● **Your instructions**
Scan the data beneath this task and copy each line that includes "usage".

● **Exercise input**
****************************************
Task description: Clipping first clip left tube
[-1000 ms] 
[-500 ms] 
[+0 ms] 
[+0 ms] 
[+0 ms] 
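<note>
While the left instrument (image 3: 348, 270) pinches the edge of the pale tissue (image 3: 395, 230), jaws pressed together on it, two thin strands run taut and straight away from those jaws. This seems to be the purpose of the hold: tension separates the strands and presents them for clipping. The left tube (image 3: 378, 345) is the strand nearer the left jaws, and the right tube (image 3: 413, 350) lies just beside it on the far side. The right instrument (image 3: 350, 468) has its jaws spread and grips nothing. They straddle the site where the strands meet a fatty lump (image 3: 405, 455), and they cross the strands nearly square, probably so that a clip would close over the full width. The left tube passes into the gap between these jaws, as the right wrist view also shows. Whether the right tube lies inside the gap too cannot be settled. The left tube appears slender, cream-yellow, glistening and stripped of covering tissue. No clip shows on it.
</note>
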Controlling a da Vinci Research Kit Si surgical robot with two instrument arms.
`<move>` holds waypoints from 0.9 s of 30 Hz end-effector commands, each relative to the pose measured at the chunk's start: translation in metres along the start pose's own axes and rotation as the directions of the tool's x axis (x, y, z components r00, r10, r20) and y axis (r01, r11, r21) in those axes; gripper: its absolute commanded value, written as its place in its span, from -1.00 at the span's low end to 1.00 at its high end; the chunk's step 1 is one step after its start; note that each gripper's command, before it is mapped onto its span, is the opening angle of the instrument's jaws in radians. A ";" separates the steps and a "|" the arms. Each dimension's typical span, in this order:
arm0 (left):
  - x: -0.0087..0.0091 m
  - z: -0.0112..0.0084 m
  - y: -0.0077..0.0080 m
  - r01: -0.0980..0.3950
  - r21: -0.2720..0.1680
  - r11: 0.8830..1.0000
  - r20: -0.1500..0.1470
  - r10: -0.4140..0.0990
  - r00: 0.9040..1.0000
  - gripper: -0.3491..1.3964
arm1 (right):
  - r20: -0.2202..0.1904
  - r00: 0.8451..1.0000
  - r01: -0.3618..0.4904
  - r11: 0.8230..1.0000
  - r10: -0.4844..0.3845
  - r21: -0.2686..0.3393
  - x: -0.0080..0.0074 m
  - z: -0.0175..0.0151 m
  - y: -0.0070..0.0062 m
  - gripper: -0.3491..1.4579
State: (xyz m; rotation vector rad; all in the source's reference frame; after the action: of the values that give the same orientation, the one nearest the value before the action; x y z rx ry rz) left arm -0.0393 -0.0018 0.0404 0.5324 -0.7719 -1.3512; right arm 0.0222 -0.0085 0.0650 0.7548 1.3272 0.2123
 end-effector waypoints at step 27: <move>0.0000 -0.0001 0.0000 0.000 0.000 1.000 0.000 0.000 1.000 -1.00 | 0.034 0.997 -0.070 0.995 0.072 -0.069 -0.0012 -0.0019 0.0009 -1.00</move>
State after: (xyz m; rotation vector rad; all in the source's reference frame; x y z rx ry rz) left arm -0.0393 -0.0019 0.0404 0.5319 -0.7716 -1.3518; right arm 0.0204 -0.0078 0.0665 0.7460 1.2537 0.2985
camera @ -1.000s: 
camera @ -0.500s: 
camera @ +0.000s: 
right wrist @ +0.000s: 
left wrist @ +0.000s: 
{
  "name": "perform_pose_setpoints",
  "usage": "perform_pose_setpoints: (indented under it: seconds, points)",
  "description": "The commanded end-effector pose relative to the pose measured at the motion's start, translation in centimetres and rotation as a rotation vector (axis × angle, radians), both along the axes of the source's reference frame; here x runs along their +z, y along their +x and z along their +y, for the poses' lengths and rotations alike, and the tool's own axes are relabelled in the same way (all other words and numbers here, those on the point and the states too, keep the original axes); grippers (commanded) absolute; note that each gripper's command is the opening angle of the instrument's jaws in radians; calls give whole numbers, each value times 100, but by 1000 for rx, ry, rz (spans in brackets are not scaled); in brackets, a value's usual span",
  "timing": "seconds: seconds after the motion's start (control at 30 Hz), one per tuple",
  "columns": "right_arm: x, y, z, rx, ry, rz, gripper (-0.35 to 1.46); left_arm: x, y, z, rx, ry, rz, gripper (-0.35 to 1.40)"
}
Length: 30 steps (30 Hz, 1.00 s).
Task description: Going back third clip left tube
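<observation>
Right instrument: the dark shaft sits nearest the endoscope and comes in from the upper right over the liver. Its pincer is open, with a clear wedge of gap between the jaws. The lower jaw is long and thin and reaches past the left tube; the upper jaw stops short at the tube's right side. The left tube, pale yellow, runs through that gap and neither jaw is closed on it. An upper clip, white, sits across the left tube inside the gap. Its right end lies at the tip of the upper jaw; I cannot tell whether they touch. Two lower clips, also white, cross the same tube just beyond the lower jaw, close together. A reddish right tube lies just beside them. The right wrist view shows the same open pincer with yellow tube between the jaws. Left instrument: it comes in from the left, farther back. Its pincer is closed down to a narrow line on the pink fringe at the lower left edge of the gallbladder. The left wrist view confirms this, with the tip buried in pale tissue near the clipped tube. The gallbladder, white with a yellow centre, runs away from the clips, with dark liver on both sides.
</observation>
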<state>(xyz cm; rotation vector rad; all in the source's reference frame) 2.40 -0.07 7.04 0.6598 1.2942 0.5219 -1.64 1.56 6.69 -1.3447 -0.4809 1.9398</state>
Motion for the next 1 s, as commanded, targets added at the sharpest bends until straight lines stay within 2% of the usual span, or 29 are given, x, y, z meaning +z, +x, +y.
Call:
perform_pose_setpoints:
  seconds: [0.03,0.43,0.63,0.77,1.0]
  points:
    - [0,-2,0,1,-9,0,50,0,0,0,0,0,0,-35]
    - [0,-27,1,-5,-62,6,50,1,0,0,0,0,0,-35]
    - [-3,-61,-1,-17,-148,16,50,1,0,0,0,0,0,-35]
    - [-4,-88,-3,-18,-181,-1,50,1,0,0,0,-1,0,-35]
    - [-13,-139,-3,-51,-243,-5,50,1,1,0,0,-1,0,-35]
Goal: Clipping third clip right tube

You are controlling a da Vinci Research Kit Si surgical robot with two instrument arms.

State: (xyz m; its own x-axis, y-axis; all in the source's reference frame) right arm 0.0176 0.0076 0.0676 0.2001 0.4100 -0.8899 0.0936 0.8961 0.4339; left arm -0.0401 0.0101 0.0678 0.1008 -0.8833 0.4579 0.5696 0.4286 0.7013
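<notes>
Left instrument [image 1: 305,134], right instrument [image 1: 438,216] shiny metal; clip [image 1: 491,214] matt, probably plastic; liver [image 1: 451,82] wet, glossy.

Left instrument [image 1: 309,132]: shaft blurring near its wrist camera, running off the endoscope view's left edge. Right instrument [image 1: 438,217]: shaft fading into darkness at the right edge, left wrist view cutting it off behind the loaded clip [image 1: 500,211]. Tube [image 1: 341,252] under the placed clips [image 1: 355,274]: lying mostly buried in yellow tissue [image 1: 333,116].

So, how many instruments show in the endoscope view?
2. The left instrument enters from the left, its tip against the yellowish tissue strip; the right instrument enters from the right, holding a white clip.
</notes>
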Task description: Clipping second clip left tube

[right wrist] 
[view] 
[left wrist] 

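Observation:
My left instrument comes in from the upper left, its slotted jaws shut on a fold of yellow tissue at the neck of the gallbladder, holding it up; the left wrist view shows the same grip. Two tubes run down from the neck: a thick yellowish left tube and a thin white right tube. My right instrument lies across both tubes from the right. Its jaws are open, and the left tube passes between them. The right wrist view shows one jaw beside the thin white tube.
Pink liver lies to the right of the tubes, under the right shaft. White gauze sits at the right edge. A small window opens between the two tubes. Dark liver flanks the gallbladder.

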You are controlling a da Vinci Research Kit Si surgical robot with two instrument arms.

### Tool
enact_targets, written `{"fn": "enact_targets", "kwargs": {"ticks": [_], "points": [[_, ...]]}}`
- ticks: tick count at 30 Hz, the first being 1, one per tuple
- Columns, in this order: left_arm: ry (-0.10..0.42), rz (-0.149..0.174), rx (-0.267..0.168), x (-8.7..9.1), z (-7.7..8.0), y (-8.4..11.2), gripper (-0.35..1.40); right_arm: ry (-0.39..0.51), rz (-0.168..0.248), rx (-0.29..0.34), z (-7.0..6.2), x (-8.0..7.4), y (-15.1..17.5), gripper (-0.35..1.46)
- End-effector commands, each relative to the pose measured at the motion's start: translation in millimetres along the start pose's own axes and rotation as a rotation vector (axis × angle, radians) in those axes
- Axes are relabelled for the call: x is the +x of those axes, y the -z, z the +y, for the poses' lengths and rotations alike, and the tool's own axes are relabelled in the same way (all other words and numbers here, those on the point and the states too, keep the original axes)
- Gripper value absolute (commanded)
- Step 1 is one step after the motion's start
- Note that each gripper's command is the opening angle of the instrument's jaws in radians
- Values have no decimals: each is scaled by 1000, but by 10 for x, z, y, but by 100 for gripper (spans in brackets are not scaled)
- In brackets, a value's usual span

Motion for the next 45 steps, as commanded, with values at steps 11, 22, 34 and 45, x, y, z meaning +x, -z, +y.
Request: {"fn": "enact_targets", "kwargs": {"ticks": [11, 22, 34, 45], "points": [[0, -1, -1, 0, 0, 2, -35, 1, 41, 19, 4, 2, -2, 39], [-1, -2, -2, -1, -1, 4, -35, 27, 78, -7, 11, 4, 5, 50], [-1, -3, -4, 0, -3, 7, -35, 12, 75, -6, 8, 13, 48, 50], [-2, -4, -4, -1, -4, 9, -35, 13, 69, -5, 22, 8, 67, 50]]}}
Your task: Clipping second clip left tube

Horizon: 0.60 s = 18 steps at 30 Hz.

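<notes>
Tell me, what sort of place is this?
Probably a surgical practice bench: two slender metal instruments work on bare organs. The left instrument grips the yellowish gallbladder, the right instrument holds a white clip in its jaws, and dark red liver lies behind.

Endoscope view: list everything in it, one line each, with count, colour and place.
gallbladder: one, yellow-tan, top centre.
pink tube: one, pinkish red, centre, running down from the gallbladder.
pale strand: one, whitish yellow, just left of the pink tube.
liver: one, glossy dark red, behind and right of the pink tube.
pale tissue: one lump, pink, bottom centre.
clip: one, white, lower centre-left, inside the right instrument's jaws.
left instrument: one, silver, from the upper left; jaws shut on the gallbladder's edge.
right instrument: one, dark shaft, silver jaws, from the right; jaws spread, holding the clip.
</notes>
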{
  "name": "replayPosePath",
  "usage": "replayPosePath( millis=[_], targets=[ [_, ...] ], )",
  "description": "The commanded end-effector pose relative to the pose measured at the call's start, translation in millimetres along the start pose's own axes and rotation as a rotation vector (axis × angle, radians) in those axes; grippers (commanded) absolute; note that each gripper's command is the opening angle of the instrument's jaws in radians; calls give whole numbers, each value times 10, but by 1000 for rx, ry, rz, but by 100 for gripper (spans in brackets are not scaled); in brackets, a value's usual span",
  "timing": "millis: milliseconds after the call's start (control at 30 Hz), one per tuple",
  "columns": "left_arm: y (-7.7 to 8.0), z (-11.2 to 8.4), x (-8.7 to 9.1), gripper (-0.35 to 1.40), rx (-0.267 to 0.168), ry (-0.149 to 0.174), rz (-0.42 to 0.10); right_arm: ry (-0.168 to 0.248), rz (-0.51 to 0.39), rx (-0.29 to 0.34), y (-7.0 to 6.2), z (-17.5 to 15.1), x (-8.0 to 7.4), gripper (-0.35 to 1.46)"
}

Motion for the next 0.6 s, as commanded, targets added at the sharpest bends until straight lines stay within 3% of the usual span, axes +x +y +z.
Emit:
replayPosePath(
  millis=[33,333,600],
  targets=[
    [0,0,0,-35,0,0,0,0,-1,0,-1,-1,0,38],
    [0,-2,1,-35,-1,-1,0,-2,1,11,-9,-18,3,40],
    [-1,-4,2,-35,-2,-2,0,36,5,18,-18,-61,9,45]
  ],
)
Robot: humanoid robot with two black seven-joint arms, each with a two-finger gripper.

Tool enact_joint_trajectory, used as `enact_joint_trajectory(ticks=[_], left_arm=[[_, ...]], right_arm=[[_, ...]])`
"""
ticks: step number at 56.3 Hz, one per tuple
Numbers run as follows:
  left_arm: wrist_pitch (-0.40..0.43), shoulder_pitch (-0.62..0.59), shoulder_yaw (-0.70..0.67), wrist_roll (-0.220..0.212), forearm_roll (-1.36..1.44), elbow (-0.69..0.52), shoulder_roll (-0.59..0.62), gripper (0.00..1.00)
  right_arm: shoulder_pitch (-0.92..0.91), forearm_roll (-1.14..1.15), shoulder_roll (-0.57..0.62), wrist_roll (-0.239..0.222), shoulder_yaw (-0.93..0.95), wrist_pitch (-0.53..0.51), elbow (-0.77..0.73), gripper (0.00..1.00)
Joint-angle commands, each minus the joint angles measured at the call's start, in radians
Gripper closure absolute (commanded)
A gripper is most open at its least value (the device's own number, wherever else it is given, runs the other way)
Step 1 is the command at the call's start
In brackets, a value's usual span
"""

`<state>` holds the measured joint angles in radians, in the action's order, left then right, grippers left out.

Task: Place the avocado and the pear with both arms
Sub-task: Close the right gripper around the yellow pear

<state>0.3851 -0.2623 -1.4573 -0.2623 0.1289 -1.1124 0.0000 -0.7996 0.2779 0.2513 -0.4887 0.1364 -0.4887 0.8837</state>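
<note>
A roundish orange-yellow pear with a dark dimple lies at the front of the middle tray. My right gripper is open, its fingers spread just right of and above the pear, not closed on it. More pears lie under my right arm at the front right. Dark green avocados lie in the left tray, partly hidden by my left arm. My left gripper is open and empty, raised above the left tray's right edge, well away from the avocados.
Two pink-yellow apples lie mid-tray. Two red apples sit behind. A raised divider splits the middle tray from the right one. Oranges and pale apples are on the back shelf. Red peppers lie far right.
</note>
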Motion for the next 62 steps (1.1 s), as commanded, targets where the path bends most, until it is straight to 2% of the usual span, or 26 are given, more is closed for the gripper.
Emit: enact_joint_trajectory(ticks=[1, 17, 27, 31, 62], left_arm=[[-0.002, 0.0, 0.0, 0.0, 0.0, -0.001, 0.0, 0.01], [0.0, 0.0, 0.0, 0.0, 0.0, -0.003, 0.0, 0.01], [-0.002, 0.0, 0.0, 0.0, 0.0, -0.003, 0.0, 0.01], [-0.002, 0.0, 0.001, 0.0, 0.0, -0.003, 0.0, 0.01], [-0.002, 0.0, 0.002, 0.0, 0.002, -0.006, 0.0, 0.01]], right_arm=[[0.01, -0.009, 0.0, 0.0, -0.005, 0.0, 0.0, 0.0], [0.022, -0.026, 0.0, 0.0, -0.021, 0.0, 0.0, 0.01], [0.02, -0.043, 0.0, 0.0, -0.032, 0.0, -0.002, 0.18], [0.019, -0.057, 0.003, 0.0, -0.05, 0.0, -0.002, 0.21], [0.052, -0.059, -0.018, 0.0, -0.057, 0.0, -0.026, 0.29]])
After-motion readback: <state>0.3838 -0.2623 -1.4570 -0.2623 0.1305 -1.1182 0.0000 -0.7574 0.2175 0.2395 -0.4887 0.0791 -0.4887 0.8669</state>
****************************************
● **Response area**
  "usage": "perform_pose_setpoints: (indented under it: seconds, points)",
  "usage": "replayPosePath( millis=[_], targets=[ [_, ...] ], )",

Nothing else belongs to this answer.